• PROBLEM STATEMENT
Each line below has to be set down again exactly.

• RECORDED DATA
Start of Block

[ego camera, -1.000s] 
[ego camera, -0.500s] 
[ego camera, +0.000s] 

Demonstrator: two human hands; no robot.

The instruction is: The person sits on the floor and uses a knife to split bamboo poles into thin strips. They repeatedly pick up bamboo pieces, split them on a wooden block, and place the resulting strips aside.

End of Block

• ANSWER BOX
[ego camera, -1.000s] 
[ego camera, -0.500s] 
[ego camera, +0.000s] 

Demonstrator: two human hands; no robot.

The instruction is: The person sits on the floor and uses a knife to split bamboo poles into thin strips. They repeatedly pick up bamboo pieces, split them on a wooden block, and place the resulting strips aside.

The response to the exercise is now finished.